Emma, slightly offended, said that Clara is exactly who she appears to be: a
normal girl, who is more scared than she lets on. That was clearly not the answer the Doctor was expecting, and
possibly not the answer he wanted.
But the fact that
he even asked to begin with underlines that The Doctor is still very much
preoccupied with figuring out what Clara is, and that he does not trust her. I
hastened to point out to my viewing group that Emma could have been
lying to the Doctor about what she read off of Clara. She and Clara had bonded
earlier in the episode, and Emma informed Clara not to trust The Doctor because
“he has a sliver of ice deep in his heart.” That is an accurate description of
The Doctor, particularly Eleven, as was his line that,
“Every monster needs a companion.”
The Clara mystery
also deepened vis-ร -vis her dealings with the TARDIS. It’s been established
that the TARDIS does not like her – that it sometimes refuses to
open its doors for her. That happened again this episode, and after The Doctor got stuck
in the pocket dimension and Clara went to save him in the TARDIS (I did not
understand how this worked, incidentally), it projected a hologram to
explain to Clara why it could not go after him. Interestingly, the TARDIS hologram took
the form of Clara herself because it searched its catalogue of millions of
species/people for the one that Clara would “esteem the most.” Of all the
beings in the universe, the person Clara esteems the most is Clara?! No way.

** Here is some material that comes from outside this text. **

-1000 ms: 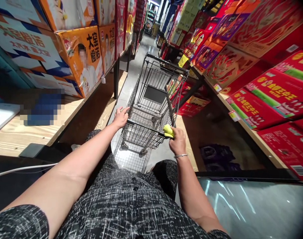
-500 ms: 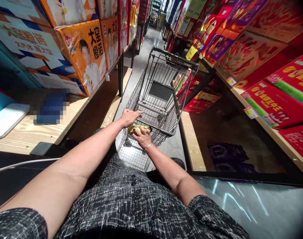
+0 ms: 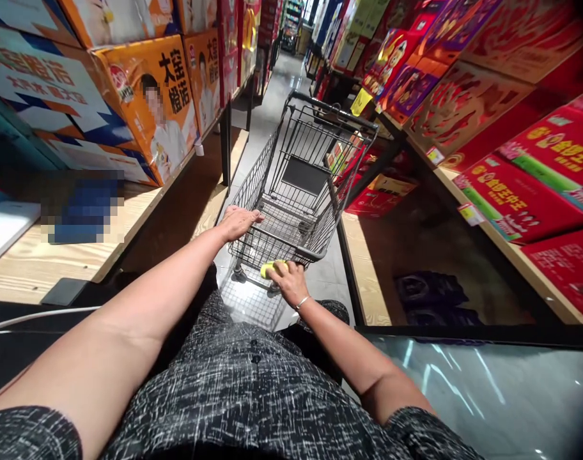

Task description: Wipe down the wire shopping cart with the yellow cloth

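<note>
In the aisle ahead stands a grey wire shopping cart (image 3: 305, 176), its near end toward me and its handle far away. My left hand (image 3: 241, 222) is on the near left corner of its rim, gripping it with the fingers lying over the inside. My right hand (image 3: 289, 281) is closed over a yellow cloth (image 3: 268, 269) at the lower wire of the near end. Most of the cloth is hidden under the fingers. The basket wires below my left hand are bare.
Orange drink cartons (image 3: 150, 105) stack on the left shelf, with a blurred blue object (image 3: 85, 207) nearer. Red gift boxes (image 3: 507, 198) fill the right shelf. Dark purple packs (image 3: 430, 291) lie low at right. The tiled floor (image 3: 289, 73) runs on ahead.
My right hand has moved right and down along the cart's near end with the yellow cloth. The left hand stays on the same corner. The view has shifted slightly.
</note>
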Demonstrator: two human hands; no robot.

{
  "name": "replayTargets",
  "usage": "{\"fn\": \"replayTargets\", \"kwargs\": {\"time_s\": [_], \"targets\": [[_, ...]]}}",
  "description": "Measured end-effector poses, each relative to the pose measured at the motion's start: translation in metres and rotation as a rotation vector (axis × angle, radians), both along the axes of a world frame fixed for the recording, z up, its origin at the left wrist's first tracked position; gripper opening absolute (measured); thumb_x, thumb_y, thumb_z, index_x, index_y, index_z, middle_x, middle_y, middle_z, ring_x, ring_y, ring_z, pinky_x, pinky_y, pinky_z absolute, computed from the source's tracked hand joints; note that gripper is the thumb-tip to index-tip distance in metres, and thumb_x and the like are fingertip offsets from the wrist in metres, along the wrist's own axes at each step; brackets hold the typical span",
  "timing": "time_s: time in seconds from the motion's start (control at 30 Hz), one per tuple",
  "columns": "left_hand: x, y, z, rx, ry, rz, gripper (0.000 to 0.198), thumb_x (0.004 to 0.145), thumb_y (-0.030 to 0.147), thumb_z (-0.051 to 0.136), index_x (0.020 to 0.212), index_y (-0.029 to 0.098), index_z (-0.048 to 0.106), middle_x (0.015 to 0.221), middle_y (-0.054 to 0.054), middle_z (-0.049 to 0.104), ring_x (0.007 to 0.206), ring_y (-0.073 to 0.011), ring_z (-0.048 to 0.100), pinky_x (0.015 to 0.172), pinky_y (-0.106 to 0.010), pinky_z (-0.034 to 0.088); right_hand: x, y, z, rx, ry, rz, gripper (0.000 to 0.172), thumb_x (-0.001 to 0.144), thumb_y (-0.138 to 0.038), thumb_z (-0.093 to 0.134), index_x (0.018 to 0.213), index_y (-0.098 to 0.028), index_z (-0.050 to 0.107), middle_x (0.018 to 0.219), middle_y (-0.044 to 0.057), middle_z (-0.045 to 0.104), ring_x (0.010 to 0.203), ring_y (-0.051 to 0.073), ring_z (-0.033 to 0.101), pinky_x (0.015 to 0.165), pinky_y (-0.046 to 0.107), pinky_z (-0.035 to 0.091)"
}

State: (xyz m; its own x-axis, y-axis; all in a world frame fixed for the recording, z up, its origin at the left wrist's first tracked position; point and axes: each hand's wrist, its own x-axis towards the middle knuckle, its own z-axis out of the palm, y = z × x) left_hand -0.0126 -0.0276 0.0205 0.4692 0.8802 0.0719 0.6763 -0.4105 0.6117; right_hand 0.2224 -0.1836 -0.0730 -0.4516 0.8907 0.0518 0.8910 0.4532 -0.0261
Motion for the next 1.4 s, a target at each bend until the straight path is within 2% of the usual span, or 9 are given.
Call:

The show has established several defining qualities for Clara, and self-centered/egotistical is
not one of them. My reading on that is that there was nothing for the TARDIS to
read, because Clara doesn’t exist. She’s a cipher.
It dovetails
nicely with this episode’s focus on ghosts, and Clara’s point to The Doctor that
everyone and everything is ultimately like a ghost to him – he’s seen the end
of it all, so why do any of them matter? The Doctor had a very comforting
Doctor answer to all that, but the point remains that Clara LITERALLY is a
ghost. She’s died twice so far, and the entire reason he sought her out as his
new companion is because he is trying to figure out who/what/how she is. The
entire second half of Season 7 can be seen as The Doctor ghost hunting
Clara.
I’m not sure how
all of this fits into my previous theory that Clara is somehow related to The
Doctor’s granddaughter, Susan. But with only a few more episodes to go, and the
distinct lack of a Big Bad since the Great Intelligence popped up briefly in
“The Snowmen” and “The Bells of Saint John,” I suspect our main antagonist will
end up being Clara herself.
Next week:
“Journey to the Center of the TARDIS”! What will we find there? My guess is
nougat.
This article appears in Apr 17-23, 2013.







Why did the TARDIS show Clara herself? Because the TARDIS is a female, and it doesn’t like her…probably because of the Doctor’s inordinate interest in her. It projected her image as “the thing she esteems most” as an insult. True or not doesn’t matter, at least not to a TARDIS scorned.